Domestiquées par les Romains, améliorées par les Turcs, développées par
l'empire, mises à la portées de chacun pendant l'ère communiste.
J'étais moyennement tenté par une trempette collective. Le bâtiment
était certes magnifique, mais la propreté douteuse, mais je me laissais
emporter par l'enthousiasme de V.
Elle a choisi les bains populaires, pour leur ambiance chaleureuse et leur mixité, à l'opposé des bains selects,
avec plus de doré et de nez pincés. Nous voilà donc au bout de la file
d'attente, devant la liste des prestations possibles. Nous laissons
tomber le panneau en Hongrois la langue ne ressemblant à rien que
nous connaissions et tentons de déchiffrer le tableau anglais. Il y
est possible de tout louer ; une cabine, un casier, un maillot de
bain, un pagne pour le sauna et le hammam, un bonnet de bain, une
séance de massage etc... L'entrée est à tarif unique, mais une
réduction est faite si on partage la cabine à plusieurs, mais pas à
plus de quatre, auquel cas on ne paye qu'un casier par personne à
partir de la deuxième, casier qu'on utilise pas vu qu'on a une cabine.

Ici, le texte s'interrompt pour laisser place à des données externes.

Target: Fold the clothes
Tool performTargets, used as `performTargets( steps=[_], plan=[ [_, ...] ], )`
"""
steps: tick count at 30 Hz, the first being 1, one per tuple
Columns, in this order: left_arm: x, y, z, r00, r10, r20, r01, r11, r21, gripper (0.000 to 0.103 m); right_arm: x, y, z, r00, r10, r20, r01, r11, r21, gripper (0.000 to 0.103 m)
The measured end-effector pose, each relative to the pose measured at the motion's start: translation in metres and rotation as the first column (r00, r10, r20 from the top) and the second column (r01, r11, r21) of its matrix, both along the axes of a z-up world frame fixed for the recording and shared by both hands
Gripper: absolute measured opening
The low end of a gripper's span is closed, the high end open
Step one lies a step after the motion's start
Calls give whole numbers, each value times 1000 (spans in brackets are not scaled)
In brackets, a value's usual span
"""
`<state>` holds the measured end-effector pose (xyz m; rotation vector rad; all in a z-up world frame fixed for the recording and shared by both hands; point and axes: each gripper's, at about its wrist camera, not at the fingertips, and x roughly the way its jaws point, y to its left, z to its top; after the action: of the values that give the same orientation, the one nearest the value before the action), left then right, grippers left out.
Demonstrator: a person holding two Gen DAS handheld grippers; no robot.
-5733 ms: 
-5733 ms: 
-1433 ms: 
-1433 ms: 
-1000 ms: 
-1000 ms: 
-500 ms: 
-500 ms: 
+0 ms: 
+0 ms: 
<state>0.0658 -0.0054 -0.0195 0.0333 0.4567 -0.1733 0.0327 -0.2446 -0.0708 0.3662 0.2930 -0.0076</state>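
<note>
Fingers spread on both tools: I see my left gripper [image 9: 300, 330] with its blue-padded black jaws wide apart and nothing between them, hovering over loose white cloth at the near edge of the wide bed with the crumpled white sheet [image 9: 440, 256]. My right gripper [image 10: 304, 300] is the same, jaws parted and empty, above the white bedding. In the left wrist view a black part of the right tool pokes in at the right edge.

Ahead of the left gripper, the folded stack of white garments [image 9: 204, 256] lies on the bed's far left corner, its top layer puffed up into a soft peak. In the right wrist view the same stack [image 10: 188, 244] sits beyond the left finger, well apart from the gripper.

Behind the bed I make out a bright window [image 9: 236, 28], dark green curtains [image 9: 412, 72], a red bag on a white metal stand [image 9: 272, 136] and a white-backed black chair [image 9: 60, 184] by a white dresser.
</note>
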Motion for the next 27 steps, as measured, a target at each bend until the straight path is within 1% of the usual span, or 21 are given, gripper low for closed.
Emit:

On paye la journée entière si on arrive le matin, la demi-journée si on
arrive l'après midi, et à la sortie... on se fait rembourser le trop
perçu ! Le temps de comprendre et de décider, nous sommes devant
la caissière cerbère survivant de l'ère communiste qui dans un
charabia incompréhensible décide à notre place et nous donne deux
jetons, un bleu et un rouge. Nous nous dirigeons vers le panneau bejarat
où nous nous faisons refouler par un employé qui nous fait comprendre
qu'une fois de plus nous confondons entrée et sortie. Demi-tour donc
vers le panneau kijarat, où un autre employé refoule
ma femme vers un autre couloir et me laisse passer, puis se ravise et
la laisse aussi entrer. Pourquoi ? Mystère...
Nous
errons dans quelques couloirs et tentons de déchiffrer les énigmatiques
panneaux (elle est vraiment impossible cette langue !). D'autres
employés souriants (ou moqueurs ?) nous indiquent des escaliers à
monter, des couloirs où tourner, et enfin nous arrivons dans une vaste
pièce remplie de cabines. Nous en choisissons une, passons notre
maillot de bain et tentons de fermer la porte. Pas de clé. Devons nous
laisser nos vêtements dans la cabine, les prendre avec nous ? Un
baigneur d'une trentaine d'année et baragouinant le français nous dit
qu'il faut trouver la dame (quelle dame ?). Devant nos mines
dubitatives, il part lui même à sa recherche. Une employée en blouse
blanche arrive en traînant la savate. Nouveau baragouin devant lequel
nous sourions béatement (qui a dit stupidement ?). A tout hasard
nous lui tendons nos jetons colorés, elle se gondole et nous lâche un no need
(je vous assure que ça fait du bien d'entendre des syllabes familières
parfois). Les jetons retournent dans la cabine (nous ne comprendrons
jamais non plus leur utilité). Elle sort une craie de sa poche gauche
et une médaille métallique reliée à un bout de ficelle de sa poche
droite. Avec la craie, elle écrit à l'intérieur de la
cabine, le numéro de la médaille qu'elle nous donne, et avec une clé
sortie d'on ne sait où, verrouille la porte. Elle nous fait signe
d'aller à gauche et de descendre l'escalier.
Dont
acte. Nous ouvrons une porte. Et nous voilà dehors. Oui, dehors, en
Europe centrale, au mois de décembre, et en maillot de bain.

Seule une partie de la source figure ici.